(What the exercise asks) All that is needed is a count of the lines in this data that contain the word "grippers".

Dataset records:
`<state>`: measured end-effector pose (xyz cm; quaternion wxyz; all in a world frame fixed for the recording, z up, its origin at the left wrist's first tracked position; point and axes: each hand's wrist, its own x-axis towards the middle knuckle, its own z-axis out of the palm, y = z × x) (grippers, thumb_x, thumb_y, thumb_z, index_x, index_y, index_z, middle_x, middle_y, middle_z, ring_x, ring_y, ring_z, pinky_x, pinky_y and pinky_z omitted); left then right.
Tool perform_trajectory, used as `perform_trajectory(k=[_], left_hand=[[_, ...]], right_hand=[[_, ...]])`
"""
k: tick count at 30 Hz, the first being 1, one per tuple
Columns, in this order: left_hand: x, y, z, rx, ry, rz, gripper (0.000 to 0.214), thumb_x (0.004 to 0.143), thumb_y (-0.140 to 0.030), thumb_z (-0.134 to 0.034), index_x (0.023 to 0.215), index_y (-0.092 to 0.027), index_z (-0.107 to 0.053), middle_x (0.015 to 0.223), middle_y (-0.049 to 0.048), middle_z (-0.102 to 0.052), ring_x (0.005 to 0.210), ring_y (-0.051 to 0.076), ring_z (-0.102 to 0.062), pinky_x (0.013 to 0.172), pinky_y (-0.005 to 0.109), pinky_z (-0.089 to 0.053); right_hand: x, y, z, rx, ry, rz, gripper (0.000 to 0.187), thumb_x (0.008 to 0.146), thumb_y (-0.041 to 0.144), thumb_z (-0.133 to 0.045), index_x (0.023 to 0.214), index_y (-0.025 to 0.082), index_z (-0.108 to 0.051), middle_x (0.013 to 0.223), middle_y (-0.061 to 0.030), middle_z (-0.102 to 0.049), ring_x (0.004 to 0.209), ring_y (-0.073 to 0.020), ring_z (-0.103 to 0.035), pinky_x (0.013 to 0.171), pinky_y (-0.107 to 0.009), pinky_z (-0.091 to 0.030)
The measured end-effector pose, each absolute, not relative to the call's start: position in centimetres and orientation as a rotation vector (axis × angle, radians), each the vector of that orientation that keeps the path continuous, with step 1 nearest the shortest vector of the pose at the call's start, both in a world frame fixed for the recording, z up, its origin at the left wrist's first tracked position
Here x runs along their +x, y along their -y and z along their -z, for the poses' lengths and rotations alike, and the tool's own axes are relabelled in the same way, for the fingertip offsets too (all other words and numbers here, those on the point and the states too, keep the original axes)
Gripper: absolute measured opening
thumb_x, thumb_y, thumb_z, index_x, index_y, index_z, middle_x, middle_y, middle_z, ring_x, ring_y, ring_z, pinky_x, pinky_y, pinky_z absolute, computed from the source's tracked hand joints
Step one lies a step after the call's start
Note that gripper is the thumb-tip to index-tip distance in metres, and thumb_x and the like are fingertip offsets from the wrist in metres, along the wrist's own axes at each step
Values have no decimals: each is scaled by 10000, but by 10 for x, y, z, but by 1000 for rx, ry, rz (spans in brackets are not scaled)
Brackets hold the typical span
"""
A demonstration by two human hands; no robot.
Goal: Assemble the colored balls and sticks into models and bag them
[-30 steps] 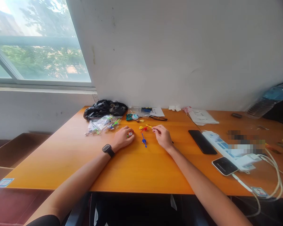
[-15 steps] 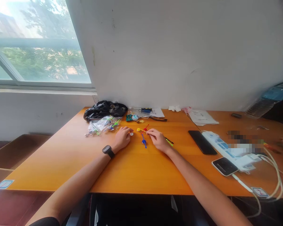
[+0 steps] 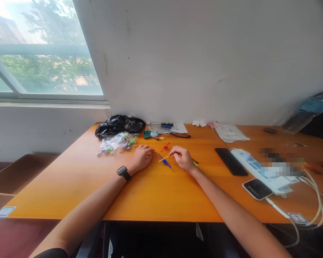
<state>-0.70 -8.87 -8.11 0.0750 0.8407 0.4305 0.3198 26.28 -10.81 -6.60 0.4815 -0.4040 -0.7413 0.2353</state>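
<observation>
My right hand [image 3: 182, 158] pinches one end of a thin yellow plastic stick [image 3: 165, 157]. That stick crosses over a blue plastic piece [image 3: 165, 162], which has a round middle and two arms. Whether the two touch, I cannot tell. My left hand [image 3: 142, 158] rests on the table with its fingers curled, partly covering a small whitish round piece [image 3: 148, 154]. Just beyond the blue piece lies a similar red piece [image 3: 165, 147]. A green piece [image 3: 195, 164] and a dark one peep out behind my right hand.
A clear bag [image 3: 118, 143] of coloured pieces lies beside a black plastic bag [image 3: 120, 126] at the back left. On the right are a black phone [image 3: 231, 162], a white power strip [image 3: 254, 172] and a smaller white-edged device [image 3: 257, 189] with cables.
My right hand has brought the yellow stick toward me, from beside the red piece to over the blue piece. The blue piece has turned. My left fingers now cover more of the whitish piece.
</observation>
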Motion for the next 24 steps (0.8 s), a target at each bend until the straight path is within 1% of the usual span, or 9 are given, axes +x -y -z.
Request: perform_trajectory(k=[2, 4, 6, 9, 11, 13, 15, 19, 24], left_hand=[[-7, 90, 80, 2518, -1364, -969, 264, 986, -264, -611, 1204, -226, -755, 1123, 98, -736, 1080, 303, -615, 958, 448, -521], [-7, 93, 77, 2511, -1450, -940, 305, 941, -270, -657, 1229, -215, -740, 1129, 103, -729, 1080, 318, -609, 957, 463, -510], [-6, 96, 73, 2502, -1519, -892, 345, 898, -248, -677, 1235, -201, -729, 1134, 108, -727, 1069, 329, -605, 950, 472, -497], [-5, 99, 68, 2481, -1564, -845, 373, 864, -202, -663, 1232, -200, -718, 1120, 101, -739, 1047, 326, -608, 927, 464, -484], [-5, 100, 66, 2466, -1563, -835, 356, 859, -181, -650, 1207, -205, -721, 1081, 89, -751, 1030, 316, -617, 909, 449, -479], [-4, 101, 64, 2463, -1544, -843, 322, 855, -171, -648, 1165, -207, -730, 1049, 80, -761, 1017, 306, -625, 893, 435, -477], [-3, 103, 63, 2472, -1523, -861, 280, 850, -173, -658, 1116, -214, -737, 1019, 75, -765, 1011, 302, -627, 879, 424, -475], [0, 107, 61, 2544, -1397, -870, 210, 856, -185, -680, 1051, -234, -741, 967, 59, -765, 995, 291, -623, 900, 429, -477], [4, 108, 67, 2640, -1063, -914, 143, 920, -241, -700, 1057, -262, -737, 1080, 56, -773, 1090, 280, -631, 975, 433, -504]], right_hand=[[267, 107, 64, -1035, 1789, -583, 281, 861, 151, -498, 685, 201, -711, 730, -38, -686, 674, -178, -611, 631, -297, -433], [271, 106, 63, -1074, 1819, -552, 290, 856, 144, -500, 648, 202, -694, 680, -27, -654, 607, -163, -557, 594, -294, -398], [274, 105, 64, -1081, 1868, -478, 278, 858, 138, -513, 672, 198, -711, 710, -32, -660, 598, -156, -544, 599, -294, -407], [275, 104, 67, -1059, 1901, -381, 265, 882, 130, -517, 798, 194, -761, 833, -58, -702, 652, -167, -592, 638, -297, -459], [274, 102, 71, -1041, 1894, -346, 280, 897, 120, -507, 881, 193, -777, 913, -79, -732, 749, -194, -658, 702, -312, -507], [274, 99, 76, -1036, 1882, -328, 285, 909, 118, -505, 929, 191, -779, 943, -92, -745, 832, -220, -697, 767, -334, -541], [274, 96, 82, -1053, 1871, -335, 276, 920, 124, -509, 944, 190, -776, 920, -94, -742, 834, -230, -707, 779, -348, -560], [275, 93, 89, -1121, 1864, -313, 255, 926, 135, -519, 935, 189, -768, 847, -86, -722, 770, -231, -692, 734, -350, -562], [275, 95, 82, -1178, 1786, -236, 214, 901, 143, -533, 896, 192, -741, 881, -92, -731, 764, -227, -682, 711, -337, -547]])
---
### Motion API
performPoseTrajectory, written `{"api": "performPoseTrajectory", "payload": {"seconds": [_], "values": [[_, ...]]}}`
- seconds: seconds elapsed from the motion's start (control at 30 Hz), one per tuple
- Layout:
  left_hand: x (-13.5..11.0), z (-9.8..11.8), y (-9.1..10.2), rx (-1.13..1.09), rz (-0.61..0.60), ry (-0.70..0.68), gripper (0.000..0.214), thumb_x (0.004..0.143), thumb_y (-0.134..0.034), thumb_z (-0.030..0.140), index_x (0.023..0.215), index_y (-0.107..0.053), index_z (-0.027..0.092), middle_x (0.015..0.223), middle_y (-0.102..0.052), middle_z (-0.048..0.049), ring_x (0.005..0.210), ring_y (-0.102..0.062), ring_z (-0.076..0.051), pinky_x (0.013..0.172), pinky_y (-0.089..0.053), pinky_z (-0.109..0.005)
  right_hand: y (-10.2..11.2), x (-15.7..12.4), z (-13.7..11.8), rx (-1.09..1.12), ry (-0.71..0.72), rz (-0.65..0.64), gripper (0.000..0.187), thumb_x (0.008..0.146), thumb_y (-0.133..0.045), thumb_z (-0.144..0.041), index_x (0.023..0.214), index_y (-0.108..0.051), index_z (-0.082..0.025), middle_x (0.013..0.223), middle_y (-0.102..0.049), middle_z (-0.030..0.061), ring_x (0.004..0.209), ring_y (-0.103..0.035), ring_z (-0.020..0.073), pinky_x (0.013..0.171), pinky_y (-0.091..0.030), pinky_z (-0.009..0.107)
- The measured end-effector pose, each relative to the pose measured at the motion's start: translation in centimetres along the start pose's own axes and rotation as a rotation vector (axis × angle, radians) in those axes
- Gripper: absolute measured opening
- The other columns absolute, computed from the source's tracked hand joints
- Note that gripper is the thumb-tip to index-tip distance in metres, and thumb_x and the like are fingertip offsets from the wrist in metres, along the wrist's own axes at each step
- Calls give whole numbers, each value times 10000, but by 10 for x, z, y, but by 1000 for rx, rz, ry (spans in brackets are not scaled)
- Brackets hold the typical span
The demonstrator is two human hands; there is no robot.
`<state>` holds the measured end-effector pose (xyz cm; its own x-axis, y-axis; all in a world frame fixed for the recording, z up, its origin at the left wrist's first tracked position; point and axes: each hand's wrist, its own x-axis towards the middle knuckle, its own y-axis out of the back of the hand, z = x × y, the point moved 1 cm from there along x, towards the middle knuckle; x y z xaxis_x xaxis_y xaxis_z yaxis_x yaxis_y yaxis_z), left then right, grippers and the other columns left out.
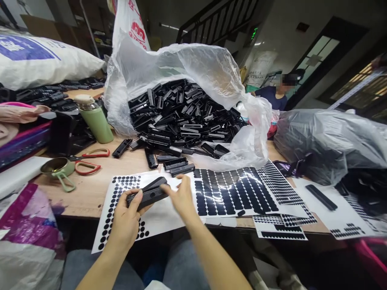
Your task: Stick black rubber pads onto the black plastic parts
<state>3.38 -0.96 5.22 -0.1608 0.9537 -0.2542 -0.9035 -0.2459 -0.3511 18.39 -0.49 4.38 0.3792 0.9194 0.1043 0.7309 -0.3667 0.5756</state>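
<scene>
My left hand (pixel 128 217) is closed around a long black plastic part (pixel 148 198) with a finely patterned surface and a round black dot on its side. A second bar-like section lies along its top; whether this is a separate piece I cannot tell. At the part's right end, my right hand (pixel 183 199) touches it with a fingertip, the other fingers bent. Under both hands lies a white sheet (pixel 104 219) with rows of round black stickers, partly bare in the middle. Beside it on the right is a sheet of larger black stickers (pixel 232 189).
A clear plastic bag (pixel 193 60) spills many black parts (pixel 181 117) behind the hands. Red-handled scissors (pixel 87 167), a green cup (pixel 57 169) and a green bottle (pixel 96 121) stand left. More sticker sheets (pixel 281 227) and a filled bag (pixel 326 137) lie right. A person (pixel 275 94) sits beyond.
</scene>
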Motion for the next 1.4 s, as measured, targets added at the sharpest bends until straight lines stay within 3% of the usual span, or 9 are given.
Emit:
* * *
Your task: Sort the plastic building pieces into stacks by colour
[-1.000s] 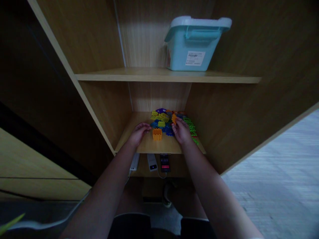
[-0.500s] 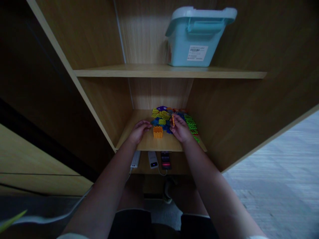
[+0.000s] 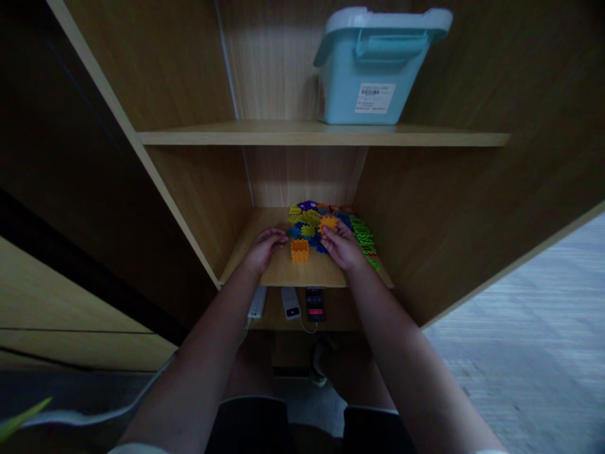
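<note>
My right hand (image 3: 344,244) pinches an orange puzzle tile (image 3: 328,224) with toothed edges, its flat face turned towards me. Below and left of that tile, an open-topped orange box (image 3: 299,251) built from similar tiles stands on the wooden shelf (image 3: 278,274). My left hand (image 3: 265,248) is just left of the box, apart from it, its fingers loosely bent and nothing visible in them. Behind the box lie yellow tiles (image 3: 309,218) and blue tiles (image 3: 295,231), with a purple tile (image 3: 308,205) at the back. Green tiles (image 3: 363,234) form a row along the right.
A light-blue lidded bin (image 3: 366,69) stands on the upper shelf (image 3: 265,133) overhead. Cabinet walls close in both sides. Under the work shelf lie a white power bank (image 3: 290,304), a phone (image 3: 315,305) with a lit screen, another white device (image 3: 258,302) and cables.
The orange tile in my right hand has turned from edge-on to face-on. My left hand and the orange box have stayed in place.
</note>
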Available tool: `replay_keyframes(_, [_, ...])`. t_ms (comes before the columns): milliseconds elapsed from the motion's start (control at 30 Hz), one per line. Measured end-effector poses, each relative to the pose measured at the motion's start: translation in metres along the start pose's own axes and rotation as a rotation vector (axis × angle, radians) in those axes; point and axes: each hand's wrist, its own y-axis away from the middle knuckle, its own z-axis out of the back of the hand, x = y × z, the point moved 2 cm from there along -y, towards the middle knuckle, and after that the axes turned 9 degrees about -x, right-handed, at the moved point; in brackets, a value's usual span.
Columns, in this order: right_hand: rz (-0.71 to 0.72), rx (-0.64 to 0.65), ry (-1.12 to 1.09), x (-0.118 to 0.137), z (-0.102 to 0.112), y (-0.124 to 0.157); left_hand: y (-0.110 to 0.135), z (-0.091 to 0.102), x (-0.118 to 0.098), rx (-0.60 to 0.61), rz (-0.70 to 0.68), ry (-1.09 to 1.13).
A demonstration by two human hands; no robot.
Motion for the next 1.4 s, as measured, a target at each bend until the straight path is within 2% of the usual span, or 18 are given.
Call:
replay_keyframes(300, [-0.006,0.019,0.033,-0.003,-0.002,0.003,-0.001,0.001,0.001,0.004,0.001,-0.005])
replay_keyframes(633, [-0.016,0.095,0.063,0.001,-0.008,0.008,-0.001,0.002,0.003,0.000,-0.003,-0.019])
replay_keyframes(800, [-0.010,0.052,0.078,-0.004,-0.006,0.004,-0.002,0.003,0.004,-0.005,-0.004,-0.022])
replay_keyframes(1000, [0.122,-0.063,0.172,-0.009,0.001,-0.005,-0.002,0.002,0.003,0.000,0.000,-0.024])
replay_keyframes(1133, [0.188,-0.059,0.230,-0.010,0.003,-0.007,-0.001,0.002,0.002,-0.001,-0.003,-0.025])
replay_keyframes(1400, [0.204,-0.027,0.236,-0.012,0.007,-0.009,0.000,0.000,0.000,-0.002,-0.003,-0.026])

(Task solution) 2